13:26Plus, it would have been anti-national had there been violence, had they destroyed property, had they hurt someone, had
13:33they made informatory statements, inciting violence.
13:35Hurting the country's image is not hurting anyone.
13:39At one moment, it would have been anti-national.
13:40Government's image of government.
13:41Country's image. I have never said government.
13:43For one second.
13:43Yeah, for me.
13:44Other than that, it certainly isn't anti-nation. It wasn't anti-nation.
13:48But we do hold that.
13:50There's no problem.
13:50At an international forum for eyeballs, which they got. Protesters do it outside of India at international forum.
13:55I'll give you an example.
13:55There is a designated spot. Go to any designated spot.
13:59You don't have to disturb India's work for you.

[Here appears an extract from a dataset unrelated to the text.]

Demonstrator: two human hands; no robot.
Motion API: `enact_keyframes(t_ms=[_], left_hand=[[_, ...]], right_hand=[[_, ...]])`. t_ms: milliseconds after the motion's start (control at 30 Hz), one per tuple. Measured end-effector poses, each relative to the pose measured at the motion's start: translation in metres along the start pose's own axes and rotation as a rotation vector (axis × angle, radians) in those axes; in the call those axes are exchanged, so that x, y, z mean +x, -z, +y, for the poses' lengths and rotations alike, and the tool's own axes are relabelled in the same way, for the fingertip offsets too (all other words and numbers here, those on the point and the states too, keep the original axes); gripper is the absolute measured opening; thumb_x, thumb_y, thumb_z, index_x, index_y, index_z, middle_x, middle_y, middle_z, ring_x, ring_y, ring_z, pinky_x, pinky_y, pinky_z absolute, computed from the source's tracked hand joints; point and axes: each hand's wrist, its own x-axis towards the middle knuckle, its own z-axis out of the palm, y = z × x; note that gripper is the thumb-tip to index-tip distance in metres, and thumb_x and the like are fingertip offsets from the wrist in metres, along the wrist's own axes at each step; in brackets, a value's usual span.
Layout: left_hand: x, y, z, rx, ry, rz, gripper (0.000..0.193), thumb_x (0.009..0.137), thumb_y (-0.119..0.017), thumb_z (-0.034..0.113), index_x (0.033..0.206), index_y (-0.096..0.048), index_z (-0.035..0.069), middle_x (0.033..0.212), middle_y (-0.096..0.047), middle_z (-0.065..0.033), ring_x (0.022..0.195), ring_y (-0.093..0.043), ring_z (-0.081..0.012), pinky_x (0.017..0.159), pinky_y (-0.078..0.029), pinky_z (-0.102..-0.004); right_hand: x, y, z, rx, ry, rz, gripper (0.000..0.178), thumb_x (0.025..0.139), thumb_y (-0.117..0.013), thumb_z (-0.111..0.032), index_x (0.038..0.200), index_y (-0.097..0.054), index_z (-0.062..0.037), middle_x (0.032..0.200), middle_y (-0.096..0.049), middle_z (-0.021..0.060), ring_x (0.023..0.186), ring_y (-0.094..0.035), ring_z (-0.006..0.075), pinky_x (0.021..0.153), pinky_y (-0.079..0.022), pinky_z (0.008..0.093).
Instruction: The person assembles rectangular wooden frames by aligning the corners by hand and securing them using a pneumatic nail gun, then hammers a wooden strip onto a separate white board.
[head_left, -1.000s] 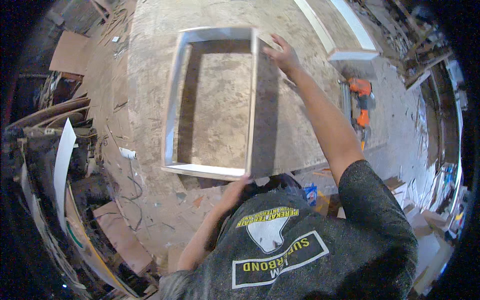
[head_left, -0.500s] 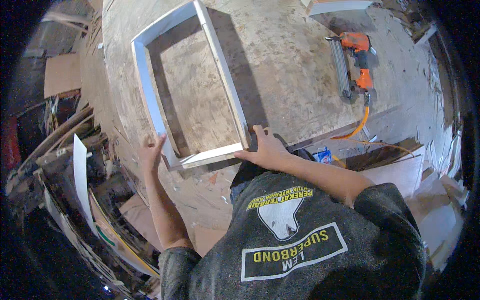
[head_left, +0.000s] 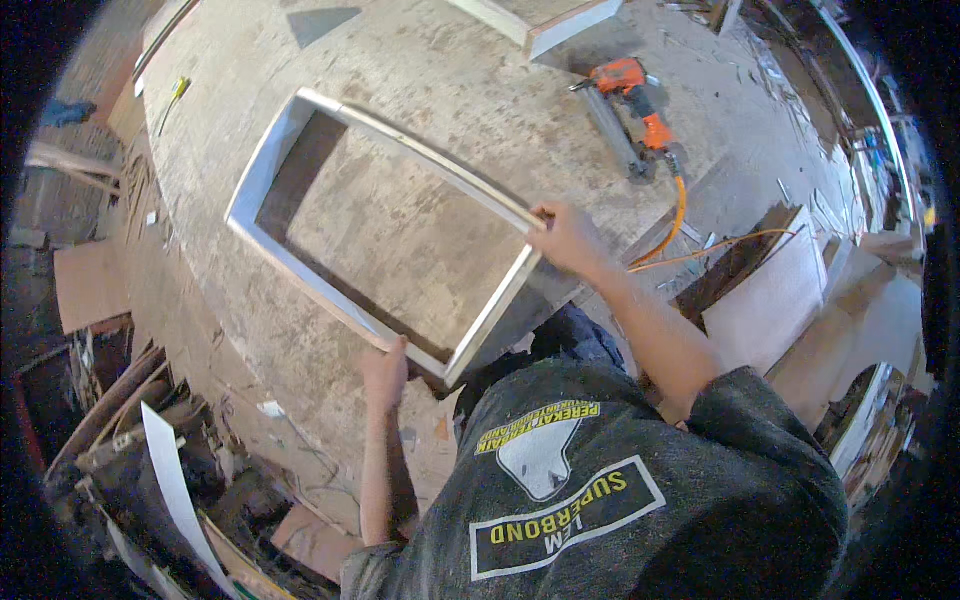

14:02Akshita's turn. Akshita's turn. But Akshita, it also happens. I'll give you an example. Forget about the last AI summit.
14:06Let's talk about what happened at the UNGA in September in New York.
14:10Exactly.
14:10Right, you had...
14:11Did they go inside UNGA?
14:12They were right outside.
14:13They were outside. There's a designated spot.
14:15I agree, but that doesn't make it.
14:16That doesn't make it.
14:17Okay, I don't have the time. Make your point.
14:19Don't disrupt the event.
14:20Gaurav, one second. Make your point.
14:21To answer your question, Gaurav has already answered that.
14:23Make your point.
14:23To me, very clearly, look, this was a protest against the government, but to me, it was also a natural
14:27disgrace that they chose to do it there.
14:29And it was clearly to grab eyeballs.
14:30What happened post that and how the Delhi police has reacted, it is, yes, an overreaction, but that's why we
14:35have the courts.
14:36To establish whether there was an overreaction or not. What are they guilty of? What are they not?
14:40That's something the courts will clear out.
14:41So, I don't agree with what the Delhi police did.
14:43Having said that, I do not agree with the manner of protest.
14:45It was very much a national disgrace.
14:48Okay, I'll give 30 seconds to test against the government.
14:50You did it at an international summit. You did that intentionally.
14:52Okay, okay. 30 seconds, Rajdeep. 30 seconds. Go ahead, sir.
14:56I have said all that I have to. There is nothing that my friends Gaurav and Akshita have said that
15:02has changed my mind.
15:03Okay, then let me get Gaurav.
15:03It has reinforced my view that they need to learn to make a distinction between anti-national and anti-government.
15:11And if they don't, then I fear for the future of the democracy of this country.
15:16That's my only point.
15:17I am becoming a criminal.
15:18Well, well, it's for courts to decide. You know, it's not street justice. We are not kangaroo courts.
15:23We'll go by, we'll go by workforce.
15:25That's a hard cut.
15:26Hard cut. I appreciate, I appreciate. I appreciate Moshmi.
15:29And I appreciate all of you for joining us. It's a hard cut.
15:31Like I said, commercial constraints, which we're very happy about.
15:35Our debate, national pride, can you link it to protest?
15:39You had Gaurav and Akshita who said, in times like this year, some of us believe, no.
15:43You know, you might not like the protest, but you cannot link it to national pride.
15:46Let's leave it at that. Our viewers decide which side of this revive they stand on.